Que personne ne pense qu’en chantant avec Soleá Morente une chanson dédiée à Pansequito -qui est sortie quelques heures avant sa mort-, Morreo est un parvenu dans le sauvetage du folklore national. Leur premier single est sorti il ​​y a 3 ans, avant ‘El Madrileño’, pour ne donner qu’un exemple, et voir -et écouter- le duo formé par José Carlos Luna et Germán Marchena, c’est savoir que les années 70 ont traversé leurs veines. Ils s’habillent comme à la sortie de Gente Joven, ils se baladent avec des tote bags Smash ou Lole y Manuel ; s’ils viennent en podcast sur notre site, c’est pour parler des albums classiques de Cher.

Son approche des années 70 est très particulière. Sur son premier album, « Fiesta nacional », un goût pour les chants mélodiques et une certaine touche flamenco cohabitaient avec le psychédélisme anglo-saxon de la fin des années 60 et du début des années 70. Ce deuxième album, « Alegría », ajoute des influences peu explorées, bien que contemporain. Maintenant, en écoutant leur musique, nous pouvons aussi parler de Susana Estrada et de Raffaella Carrá. Deux noms bien moins courants parmi les créateurs de la pop actuelle.

Mocedades continue d’être une référence dans des chansons comme “Propina”. Ils plaisantent, concernant leur collaboration avec Adiós Amores (autres grands adeptes de la musique d’autrefois), “ayant été ABBA pendant quelques minutes”. Mais la circulaire ‘Los turistas’, dans son hymne à la nostalgie et dans sa revendication contre la gentrification (“Les touristes ont envahi toute la capitale, la luminosité de ce lieu s’est éteinte comme un volcan”) a plus que les bandes sonores des années 60 d’Antón García Abril que par le quatuor suédois. Et son rythme nous emmène plutôt vers les succès de Los Chichos.

Si ‘Propina’ explique en quelque sorte la couverture de l’album avec sa référence aux «vêtements suspendus qui sentent la fleur d’oranger», la collaboration avec Soleá Morente sur le ‘Pansequito’ susmentionné pourrait justifier le titre de l’album. Et c’est que parmi les compositions qui parlent de chagrin ou de rancune, « Pansequito » fait référence au pouvoir de guérison de la musique, parlant de se « relever » après avoir « trébuché ». Un esprit positif que l’on retrouve également dans la mélodie finale, celle de la chanson titulaire.

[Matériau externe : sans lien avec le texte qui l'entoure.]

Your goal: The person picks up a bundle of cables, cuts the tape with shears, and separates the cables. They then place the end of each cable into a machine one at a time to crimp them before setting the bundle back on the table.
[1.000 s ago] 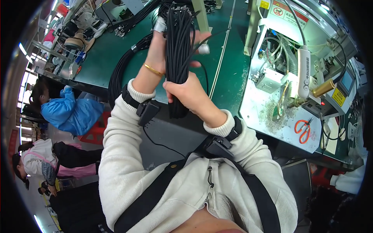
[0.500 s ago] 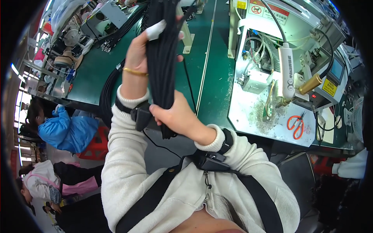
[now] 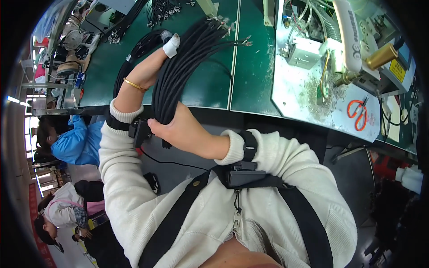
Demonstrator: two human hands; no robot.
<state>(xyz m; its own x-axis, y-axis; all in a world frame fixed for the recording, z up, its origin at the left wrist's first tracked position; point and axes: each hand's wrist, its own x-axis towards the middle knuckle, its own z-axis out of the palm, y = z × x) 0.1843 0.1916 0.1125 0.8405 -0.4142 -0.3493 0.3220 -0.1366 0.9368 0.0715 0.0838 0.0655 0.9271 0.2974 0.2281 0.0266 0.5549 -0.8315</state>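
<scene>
A thick bundle of black cables (image 3: 176,76) slants from my body toward the bench, its far end fanned into stripped wire ends. My right hand (image 3: 187,129) is wrapped around the bundle near its lower end, thumb across the front. At the bundle's left side is my left hand (image 3: 154,64), with white tape (image 3: 171,46) around its thumb and the other fingers hidden behind the cables. The hand appears closed around them from behind. Short cable ends hang below my right hand. On the bench to the left lies another coiled black cable bundle (image 3: 123,71).
A green bench (image 3: 201,96) spans the front. At right, a machine with a white handle-like body (image 3: 348,40) stands on a pale plate (image 3: 292,96) strewn with scraps, beside orange-handled scissors (image 3: 359,115). More cables (image 3: 161,11) lie at the back. Two people sit at left.
The bundle has come down from its raised upright position and now leans over the bench, its far wire ends in view. Both hands have shifted left with it.
</scene>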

Mais la vraie grâce d”Alegría’ réside dans la manière dont ses influences s’élargissent, sans trahir ses maximes esthétiques, sans réellement passer de décennie en décennie. Il est vrai que ‘La flor de mi jardín’, comme un boléro, peut-être lié à des classiques comme ‘L’histoire d’un amour‘, manque le punch du genre. Mais ‘Mambo’ et ‘Pichamán’ sont si nombreux qu’ils n’auraient pas si bien trouvé leur place sur leur premier album. Le premier rappelle Gainsbourg et l’époque de la percée en Espagne, à travers saxophones, chuchotements et samples. Nous avons besoin de plus de chansons qui parlent de sexe et pas nécessairement d’un rythme reggaeton. En fait, des éclats comme celui-ci manquent à l’enchaînement de cet album à la pochette soignée.

Quant à ‘Pichamán’ -et Carrà aurait adoré apparaître sur une chanson qui s’appelle ainsi-, il contient un certain désir d’exceller au milieu d’un manque d’amour qui a endommagé notre estime de soi. Leurs claviers sont ceux qui nous convainquent qu’il sera possible d’aller de l’avant, aussi ludiques et intelligents qu’ils l’ont été à d’autres moments de l’album, comme le costumbrista ‘La higuera’ ou le fredonnant ‘Mosquito’.

Le grand-père de Germán, au nom folklorique impossible -José Marchena- est celui qui sonne samplé au début de ‘Sol y sombra’, qui penche ensuite vers Los Brincos de ‘Flamenco’. Le duo explique sur leur insert vinyle que cet album est dédié à leurs grands-parents pour être “la vraie Joie de nos vies”. En leur apprenant une chose ou deux qu’ils connaissent sur la musique, nous supposons. Ajoutons aussi qu’ils ont dressé un registre luxuriant de tout cela, un pétard dans le bon sens du terme, qui ne nous parle pas tant de pandémie (merci !), mais plutôt d’avoir faim. sonne tellement mieux.